--- Supplied data Enclosed Below ---

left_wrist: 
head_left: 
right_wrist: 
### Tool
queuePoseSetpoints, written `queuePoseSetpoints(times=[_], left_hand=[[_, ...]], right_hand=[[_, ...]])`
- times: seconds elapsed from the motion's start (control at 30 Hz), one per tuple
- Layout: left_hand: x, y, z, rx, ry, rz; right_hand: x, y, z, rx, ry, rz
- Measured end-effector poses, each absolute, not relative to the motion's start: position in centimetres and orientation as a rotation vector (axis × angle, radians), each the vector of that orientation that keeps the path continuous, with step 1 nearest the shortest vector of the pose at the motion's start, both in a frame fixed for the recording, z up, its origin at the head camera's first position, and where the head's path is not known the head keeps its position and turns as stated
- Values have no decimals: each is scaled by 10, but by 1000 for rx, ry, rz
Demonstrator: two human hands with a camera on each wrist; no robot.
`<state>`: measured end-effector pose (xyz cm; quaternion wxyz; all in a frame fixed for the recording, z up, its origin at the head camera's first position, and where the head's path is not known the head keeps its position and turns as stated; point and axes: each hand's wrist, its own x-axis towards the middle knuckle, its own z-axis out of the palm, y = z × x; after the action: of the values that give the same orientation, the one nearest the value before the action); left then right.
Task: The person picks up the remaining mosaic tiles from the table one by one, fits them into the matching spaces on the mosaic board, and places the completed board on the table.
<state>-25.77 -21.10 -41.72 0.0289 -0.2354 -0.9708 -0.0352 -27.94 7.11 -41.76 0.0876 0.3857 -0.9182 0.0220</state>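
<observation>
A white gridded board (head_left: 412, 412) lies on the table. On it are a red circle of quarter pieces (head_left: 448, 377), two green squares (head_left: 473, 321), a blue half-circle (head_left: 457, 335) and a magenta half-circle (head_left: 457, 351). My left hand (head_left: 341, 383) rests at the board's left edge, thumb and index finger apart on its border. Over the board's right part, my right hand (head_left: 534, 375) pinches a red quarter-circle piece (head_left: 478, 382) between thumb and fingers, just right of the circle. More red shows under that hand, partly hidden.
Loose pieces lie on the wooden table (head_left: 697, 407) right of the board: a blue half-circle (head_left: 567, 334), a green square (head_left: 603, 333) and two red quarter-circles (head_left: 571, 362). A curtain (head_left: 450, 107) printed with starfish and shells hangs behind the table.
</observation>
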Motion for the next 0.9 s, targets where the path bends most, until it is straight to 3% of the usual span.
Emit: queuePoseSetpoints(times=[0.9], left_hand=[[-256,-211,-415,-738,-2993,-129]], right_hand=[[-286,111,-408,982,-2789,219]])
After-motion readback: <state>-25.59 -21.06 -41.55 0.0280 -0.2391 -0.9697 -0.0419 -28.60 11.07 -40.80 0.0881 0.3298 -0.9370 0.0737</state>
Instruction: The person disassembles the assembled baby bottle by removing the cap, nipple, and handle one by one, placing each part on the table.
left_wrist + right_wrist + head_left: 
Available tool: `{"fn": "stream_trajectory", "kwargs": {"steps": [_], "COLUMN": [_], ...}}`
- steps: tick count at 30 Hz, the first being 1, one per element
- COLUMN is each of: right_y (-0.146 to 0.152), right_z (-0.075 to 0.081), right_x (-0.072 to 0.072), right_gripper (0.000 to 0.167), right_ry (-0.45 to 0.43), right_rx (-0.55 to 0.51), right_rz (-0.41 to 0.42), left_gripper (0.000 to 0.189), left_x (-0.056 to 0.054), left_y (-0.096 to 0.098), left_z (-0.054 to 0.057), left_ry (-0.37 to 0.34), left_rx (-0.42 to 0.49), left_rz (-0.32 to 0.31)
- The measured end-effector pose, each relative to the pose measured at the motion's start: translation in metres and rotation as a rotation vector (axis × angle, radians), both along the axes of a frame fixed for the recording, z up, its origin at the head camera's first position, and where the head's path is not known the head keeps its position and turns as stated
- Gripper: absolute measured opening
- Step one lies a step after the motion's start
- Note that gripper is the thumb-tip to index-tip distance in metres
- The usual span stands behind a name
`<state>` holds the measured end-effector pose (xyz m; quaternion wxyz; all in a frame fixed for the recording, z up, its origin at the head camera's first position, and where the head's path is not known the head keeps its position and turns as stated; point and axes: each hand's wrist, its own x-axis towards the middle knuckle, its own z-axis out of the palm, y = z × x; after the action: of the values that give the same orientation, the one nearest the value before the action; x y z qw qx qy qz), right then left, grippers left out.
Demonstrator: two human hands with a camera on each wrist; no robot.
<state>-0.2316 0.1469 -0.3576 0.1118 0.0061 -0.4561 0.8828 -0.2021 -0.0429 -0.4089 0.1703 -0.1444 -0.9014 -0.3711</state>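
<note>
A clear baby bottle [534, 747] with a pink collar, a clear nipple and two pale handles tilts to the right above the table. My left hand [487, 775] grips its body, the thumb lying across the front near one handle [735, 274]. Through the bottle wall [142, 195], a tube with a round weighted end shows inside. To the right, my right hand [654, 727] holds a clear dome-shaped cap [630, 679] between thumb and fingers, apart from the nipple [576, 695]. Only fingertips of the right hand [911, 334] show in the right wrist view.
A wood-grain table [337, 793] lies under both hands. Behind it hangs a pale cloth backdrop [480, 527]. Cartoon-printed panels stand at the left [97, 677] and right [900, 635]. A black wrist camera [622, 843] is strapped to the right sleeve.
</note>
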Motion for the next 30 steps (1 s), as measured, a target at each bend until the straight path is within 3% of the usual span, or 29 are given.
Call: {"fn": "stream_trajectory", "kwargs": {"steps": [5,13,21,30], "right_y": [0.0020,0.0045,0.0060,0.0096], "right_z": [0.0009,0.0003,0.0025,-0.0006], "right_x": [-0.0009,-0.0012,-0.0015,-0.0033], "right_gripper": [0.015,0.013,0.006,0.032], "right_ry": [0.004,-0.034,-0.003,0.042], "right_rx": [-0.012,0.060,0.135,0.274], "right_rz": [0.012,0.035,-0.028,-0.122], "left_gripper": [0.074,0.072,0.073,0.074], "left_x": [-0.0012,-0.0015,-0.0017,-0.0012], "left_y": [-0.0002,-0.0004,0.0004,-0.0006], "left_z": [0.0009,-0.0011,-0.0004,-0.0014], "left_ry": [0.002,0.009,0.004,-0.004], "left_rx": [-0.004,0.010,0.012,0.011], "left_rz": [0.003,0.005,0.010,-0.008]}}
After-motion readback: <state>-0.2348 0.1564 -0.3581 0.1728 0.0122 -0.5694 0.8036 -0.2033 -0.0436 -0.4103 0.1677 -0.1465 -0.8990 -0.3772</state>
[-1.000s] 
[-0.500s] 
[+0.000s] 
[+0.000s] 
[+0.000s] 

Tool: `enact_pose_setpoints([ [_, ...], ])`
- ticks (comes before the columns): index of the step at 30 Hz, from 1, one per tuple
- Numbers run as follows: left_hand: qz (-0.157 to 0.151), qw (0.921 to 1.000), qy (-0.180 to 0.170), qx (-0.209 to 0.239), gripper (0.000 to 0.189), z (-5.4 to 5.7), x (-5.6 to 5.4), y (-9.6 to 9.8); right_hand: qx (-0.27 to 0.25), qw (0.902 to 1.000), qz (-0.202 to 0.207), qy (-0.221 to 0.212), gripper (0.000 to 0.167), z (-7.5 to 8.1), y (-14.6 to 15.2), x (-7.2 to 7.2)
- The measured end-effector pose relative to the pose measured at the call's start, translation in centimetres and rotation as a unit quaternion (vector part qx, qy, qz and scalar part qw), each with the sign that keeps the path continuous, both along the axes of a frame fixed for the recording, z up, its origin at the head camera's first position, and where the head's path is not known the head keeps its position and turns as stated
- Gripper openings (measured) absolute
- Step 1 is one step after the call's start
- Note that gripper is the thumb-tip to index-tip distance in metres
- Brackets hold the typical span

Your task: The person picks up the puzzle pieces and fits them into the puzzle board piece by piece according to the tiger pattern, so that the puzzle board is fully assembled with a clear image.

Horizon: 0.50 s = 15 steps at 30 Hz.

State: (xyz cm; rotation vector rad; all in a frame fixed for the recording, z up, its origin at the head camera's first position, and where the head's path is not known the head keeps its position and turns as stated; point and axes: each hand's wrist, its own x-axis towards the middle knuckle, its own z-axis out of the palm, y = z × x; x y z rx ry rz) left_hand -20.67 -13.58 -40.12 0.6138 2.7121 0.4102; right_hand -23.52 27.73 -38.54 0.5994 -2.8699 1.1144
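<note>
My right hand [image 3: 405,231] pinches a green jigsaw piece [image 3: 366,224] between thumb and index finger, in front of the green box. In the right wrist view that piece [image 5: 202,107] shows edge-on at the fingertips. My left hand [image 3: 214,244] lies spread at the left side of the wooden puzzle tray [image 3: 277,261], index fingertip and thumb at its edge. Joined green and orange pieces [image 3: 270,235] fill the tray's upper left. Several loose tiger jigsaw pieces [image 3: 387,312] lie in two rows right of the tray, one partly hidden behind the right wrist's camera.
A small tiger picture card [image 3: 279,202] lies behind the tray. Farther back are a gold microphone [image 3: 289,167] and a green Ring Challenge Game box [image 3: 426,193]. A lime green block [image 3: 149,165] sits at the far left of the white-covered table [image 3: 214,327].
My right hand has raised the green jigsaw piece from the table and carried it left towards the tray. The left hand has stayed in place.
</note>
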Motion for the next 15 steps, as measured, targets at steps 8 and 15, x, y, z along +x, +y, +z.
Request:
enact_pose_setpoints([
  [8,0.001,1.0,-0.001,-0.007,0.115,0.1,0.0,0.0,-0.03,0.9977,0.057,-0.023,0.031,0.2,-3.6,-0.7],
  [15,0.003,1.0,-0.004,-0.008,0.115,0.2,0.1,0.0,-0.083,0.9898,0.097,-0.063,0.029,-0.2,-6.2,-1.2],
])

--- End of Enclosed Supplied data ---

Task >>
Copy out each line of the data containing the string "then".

Exercise response >>
`<state>`: measured end-effector pose (xyz cm; quaternion wxyz; all in a frame fixed for the recording, z up, its origin at the head camera's first position, and where the head's path is not known the head keeps its position and turns as stated; point and axes: each hand's wrist, its own x-axis towards the middle knuckle, its own z-axis out of the palm, y = z × x; after the action: of the values that give the same orientation, the one nearest the value before the action); left then right.
`<state>` holds the measured end-effector pose (xyz m; quaternion wxyz; all in a frame fixed for the recording, z up, its origin at the head camera's first position, and where the head's path is not known the head keeps its position and turns as stated; point and axes: each hand's wrist, its own x-axis towards the middle knuckle, its own z-axis out of the palm, y = z × x; after the action: of the values that give the same orientation, the one nearest the value before the action; x y z qw qx qy qz), right then left, grippers left out.

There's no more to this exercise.